I realize this post is from a while ago, but maybe this will help future golden owners. 

I have a 4mo golden puppy who comes from field lines so he has lots of puppy energy and LOVES being outside. Sometimes too much! I've found that the best way to get him to focus on me while on walks (we do a lot of wandering/sniffing walks with a 10ft leash) is to match his energy. I energetically yell his name, stomp my feed, clap, and act like I'm going to run in the opposite direction of where he's pulling (then I do actually run a bit when he catches me). Then it becomes a game of distraction --> sprint back to mom --> distraction --> sprint back to mom. His recall and pulling gets a little bit better every time we do this. I also bring string cheese along on these walks and give him little pieces of it when he's not so overstimulated. My only warning is that it takes quite a bit of energy and fitness to do this! Luckily I'm a runner so it's good training for me too! By the end of our walks he has gotten a fair number of mini sprints in, he's happily exhausted, and his tongue is hanging out of his mouth. After a drink he goes into the crate with a kong for a long nap!


----------



## SRW (Dec 21, 2018)

sevans said:


> Also- perhaps try highter value treats on those walks





reneechristine8 said:


> I also bring string cheese along on these walks and give him little pieces of it when he's not so overstimulated.


Everytime you bribe a dog with treats to comply to a command you are teaching him to ignore you when you don't have treats or he finds something he likes better.


----------



## reneechristine8 (9 mo ago)

SRW said:


> Everytime you bribe a dog with treats to comply to a command you are teaching him to ignore you when you don't have treats or he finds something he likes better.
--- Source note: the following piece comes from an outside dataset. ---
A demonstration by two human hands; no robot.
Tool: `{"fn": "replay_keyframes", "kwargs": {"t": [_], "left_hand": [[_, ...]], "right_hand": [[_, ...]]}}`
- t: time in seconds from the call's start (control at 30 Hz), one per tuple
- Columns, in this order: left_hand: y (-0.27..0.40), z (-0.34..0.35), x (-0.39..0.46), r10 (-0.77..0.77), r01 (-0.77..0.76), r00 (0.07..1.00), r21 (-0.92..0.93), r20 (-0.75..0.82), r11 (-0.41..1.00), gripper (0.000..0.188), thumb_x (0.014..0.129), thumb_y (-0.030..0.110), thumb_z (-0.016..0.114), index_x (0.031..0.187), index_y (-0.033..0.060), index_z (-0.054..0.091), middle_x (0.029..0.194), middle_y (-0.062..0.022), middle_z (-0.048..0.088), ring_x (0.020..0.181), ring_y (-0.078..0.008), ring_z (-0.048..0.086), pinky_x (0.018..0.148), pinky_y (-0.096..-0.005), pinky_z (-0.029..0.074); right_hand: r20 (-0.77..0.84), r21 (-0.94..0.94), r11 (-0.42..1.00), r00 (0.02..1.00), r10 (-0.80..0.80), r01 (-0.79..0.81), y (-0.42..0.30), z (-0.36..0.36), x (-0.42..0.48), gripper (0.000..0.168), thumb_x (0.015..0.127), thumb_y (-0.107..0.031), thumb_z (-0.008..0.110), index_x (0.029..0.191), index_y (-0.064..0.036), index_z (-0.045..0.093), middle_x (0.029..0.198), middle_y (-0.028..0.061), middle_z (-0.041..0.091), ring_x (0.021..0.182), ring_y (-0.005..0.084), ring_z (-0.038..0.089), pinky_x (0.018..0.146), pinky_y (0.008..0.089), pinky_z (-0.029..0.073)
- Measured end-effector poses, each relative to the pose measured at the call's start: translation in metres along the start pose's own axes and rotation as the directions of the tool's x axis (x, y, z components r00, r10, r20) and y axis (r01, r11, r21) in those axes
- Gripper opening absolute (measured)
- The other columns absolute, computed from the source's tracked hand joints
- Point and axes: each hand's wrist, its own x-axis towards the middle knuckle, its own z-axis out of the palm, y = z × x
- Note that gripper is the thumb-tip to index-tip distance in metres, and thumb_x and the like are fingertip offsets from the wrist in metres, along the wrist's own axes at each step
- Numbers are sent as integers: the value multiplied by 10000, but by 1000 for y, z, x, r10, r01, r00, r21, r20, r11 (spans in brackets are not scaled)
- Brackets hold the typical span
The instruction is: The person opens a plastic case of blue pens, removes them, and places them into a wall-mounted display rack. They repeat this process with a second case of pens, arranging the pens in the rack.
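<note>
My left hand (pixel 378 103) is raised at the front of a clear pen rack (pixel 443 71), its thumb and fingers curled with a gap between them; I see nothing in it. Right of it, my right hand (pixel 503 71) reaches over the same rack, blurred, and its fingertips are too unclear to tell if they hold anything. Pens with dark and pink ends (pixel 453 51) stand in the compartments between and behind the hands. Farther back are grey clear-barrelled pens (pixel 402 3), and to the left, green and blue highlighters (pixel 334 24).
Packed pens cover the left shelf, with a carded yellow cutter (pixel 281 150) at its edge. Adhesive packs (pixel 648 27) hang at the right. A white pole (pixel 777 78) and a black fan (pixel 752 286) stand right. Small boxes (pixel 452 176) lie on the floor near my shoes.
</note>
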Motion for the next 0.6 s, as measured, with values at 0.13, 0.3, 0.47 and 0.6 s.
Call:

Respectfully, that hasn't been my experience at all and every training class we've taken at multiple facilities has incorporated treats. We've already been able to phase them out for many of his commands now that they're cemented in and he's only 4 months old.


----------



## pawsnpaca (Nov 11, 2014)

SRW said:


> Everytime you bribe a dog with treats to comply to a command you are teaching him to ignore you when you don't have treats or he finds something he likes better.


There is a difference between a bribe and a reward. Your statement may be true if the food is used as a _bribe _(or a lure), but a correctly timed _reward _(positive reinforcement) is Operant Conditioning 101. Behaviors that are rewarded are more likely to be repeated. Behaviors that are rewarded intermittently 9once learned) are particularly strong and resistant to extinction. If your dog does not find verbal praise or petting rewarding, then things like food or toys/play are the best way to reinforce a behavior. If you only use punishment to convey that your dog has made the wrong choice, you eventually have a dog who is unwilling to offer a behavior unless they are very confident it is the correct behavior at that time. On the other hand, if there isn't a clear connection between performing the desired behavior and getting the reward, then you just have a confused dog who knows you give him food now and then (that's why a lot of people have success with clicker training - the marker (click) makes it much clearer for the dog what exact behavior has earned him a reward). 

I don't want to derail this thread into a discussion of the pros and cons of the various methods for training a behavior, but for anyone who is interested, a Google for "operant conditioning" or "dog training four quadrants of learning" should bring up a large number of articles and videos on the topic (though to be honest, not all of them get the definitions correct. I saw several who did not correctly distinguish between negative reinforcement and and negative punishment).


----------



## sam34 (9 mo ago)

Hopefully the OP has addressed the problems as the dog will now be over a year old now.

FWIW, the way I handled leash walking with our now 4 month old puppy started at 8 weeks by having her follow me close with a treat at my side. That morphed into very short walks in the street with the same tactic and a leash on a flat collar. Any time she pulled out ahead or off to the side, I changed directions. With much patience and much praise, that turned into a 4 month old pup that will walk on a loose lead almost at a heel position. I also introduced the "leave it" command so the dog walks and I don't allow random sniffing. When we're walking, we walk. She goes before we start our walk at the house (hurry up command was used since 8 weeks for doing her business). When I eventually introduce heel soon, it will be a piece of cake. I started heavily with treats, and have weaned them off for most of this other than using them periodically for the watch me command while we're walking. That gets her back where I want her by my knee.

That's not to say she doesn't have her moments of lack of control and lack of attention to me. That varies so much with conditions and distractions. We started only on the road as grass has too many smells. Even a wet road changes the picture completely as there are many more smells. Then we worked toward sidewalks, then grassy areas. Then we worked going by adults, kids, other dogs, cars, trucks etc.

It's now time to introduce a choke collar as she is getting big enough, and needs to know there are consequences for not paying attention. Eventually we'll work to off lead stuff and things will get fun.

The OP's dog was already 5 months so much of this early opportunity might have been lost. I've also trained dogs around that age or older, but we started with a choke collar and some treats, and a prong collar, if necessary. Having a dog that doesn't pull (regardless of the collar choice) is way more humane than having one pulling you all over the place. I'm also not a harness fan.


----------



## CAROLINA MOM (May 12, 2009)

ETA: Thread has been re-opened. 

Reminder to all-there are different training methods, please be respectful to each other when you are commenting. 

There is no need to be rude to members when posting.


----------